Table 1 Comparison of the effect of temperature and alloy bulk composition on the processes of hydrogen electrosorption in Pd-binary alloys (based on this work and refs. [10, 28,29,30,31,32])

However, Fig. 8 shows that from the quantitative point of view, the influence of alloy bulk composition on these parameters may be markedly different for various alloying metals. It is noteworthy that the additive of Ru has the strongest effect on the changes in EpHox, Eα-β and Eβ-α. Moreover, also in the case of the Pd-Ru system, the smallest Ru additive is needed for the miscibility gap to disappear and hysteresis to be reduced. This behavior indicates that the presence of even minor amounts of Ru markedly modifies the properties of Pd in the alloy of these metals. As we mentioned in our earlier reports [12,13,14], such a situation is probably due to a significant alteration of the alloy electronic structure. In the other Pd-based system exhibiting a similar behavior, i.e., Pd-Rh, the effect of the bulk content of the additive metal is not as strong and the alloy composition range corresponding to the enhanced ability to absorb hydrogen is broader (up to ca. 20% at. Rh), as compared to a very narrow range of compositions for Pd-Ru alloys (less than 3% at. Ru) absorbing more hydrogen than pure Pd.

Fig. 8
figure 8

a The values of a mean slope (expressed in mV per one atomic percent of bulk content of second metal additive) of the temperature dependence of the potentials of the main peak of electrosorbed hydrogen oxidation—EpHox (from cyclic voltammetric data: scan rate 0.01 V s−1, 298 K) and the α-β phase transition—Eα-β (from chronoamperometric data, 298 K), for various Pd-noble metal alloys. b The values of the limiting bulk content of second metal additive needed for the hysteresis reduction below 4 mV and the miscibility gap disappearance in various Pd-noble metal-hydrogen systems (from chronoamperometric data, 298 K)

The additive of any amounts of Pt to Pd leads to a deterioration of the maximum hydrogen absorption capacity and makes the β-phase thermodynamically less stable; however, it has the most favorable effect on hydrogen electrosorption kinetics and hysteresis reduction of all noble metals. On the other hand, the presence of Au in Pd alloys has usually the weakest effect on the above parameters from all types of the alloys studied here. Other comparisons between the behavior of Pd-noble metal alloys toward hydrogen were presented in other papers devoted to the thermodynamic functions of hydride formation/decomposition [14, 29, 30, 37], the nature of hydrogen-related electrochemical signals [32], and the properties of these materials as electrodes for electrochemical capacitors [40].

Conclusions

Increasing temperature in the range 283–328 K results in the following changes in hydrogen electrosorption properties of Pd-Ru alloys:

  1. (a)

    A decrease in the maximum ability to absorb hydrogen.

  2. (b)

    A decrease in the thermodynamic stability of the β-phase.

  3. (c)

    A slight reduction in the extent of absorption/desorption hysteresis and miscibility gap in the Pd-Ru-H system.

  4. (d)

    An acceleration of hydrogen electrosorption and desorption, leading to a greater degree of electrochemical reversibility of these processes.

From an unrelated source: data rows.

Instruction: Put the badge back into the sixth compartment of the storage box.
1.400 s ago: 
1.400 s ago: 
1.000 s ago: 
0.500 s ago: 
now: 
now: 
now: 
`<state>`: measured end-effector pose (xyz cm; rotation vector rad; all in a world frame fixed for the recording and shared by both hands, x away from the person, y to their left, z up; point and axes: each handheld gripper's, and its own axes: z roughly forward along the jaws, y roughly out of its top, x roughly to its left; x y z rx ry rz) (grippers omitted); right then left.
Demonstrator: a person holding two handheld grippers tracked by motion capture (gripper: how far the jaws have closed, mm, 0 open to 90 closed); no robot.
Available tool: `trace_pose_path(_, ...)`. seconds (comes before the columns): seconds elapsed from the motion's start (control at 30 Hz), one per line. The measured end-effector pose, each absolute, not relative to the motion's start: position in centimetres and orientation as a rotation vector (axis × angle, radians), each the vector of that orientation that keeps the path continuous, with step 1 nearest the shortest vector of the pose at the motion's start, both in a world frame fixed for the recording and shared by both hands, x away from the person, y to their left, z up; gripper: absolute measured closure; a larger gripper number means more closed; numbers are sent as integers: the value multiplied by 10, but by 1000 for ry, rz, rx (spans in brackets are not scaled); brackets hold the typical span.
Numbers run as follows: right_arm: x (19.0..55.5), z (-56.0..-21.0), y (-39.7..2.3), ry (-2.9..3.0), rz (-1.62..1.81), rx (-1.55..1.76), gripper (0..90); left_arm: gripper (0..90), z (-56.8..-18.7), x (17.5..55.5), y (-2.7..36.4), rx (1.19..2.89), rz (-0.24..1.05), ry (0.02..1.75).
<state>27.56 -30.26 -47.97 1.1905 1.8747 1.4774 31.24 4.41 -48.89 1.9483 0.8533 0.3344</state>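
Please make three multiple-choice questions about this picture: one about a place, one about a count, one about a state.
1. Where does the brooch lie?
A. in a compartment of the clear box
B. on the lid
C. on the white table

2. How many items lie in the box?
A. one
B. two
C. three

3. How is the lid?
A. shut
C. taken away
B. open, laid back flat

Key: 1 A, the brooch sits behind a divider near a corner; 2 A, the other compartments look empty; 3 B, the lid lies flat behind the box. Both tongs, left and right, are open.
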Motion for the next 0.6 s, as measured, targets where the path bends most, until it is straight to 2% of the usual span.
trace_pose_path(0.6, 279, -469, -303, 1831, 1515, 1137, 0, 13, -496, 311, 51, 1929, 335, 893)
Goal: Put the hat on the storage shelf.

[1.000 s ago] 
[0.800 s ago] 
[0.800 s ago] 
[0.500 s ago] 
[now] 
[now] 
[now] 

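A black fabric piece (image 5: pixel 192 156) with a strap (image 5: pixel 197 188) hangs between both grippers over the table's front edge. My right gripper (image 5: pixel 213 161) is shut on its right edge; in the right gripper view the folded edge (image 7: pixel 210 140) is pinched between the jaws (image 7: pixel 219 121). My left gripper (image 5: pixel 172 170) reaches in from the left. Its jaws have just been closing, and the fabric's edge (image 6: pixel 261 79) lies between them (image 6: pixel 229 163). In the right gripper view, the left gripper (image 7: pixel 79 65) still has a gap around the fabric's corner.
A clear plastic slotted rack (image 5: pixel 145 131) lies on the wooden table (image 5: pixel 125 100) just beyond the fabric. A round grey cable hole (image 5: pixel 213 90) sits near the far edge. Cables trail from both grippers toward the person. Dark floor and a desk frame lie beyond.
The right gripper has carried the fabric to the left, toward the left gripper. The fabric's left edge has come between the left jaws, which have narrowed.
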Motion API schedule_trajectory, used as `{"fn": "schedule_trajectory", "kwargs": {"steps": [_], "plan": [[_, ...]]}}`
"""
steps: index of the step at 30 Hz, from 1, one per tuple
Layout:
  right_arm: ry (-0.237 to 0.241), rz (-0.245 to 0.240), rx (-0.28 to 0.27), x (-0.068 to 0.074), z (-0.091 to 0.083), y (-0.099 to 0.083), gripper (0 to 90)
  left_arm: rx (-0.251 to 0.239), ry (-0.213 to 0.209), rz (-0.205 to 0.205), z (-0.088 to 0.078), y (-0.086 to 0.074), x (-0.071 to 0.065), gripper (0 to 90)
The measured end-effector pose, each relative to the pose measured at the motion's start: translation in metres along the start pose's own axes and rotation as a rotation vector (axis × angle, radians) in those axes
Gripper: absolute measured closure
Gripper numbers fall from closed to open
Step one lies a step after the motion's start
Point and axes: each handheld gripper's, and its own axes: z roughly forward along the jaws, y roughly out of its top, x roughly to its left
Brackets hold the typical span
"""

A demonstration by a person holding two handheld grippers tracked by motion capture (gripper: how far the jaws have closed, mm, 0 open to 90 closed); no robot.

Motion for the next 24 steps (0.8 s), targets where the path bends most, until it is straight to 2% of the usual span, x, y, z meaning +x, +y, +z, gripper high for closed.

For a given temperature, increasing Ru bulk content in Pd-Ru alloys results in:

  1. (a)

    An increase in the maximum ability to absorb hydrogen for Pd-Ru alloys containing in the bulk ca. 1% at. Ru, followed by a sharp deterioration of the absorption properties with a greater Ru additive (above 3% at.).

  2. (b)

    A decrease in the thermodynamic stability of the β-phase.

  3. (c)

    A significant decrease in the extent of absorption/desorption hysteresis, which becomes reduced to ca. 4 mV after the additive of ca. 4% Ru.

  4. (d)

    A complete disappearance of the two-phase region in the Pd-Ru-H system for Pd-Ru alloys containing more than ca. 7% Ru in the bulk.

  5. (e)

    An acceleration of hydrogen electrosorption and desorption, leading to a greater degree of electrochemical reversibility of these processes.

Among various Pd-binary alloys with noble metals studied in our laboratory, hydrogen electrosorption properties of the Pd-Ru system alter the most strongly with the variation of the second metal bulk content.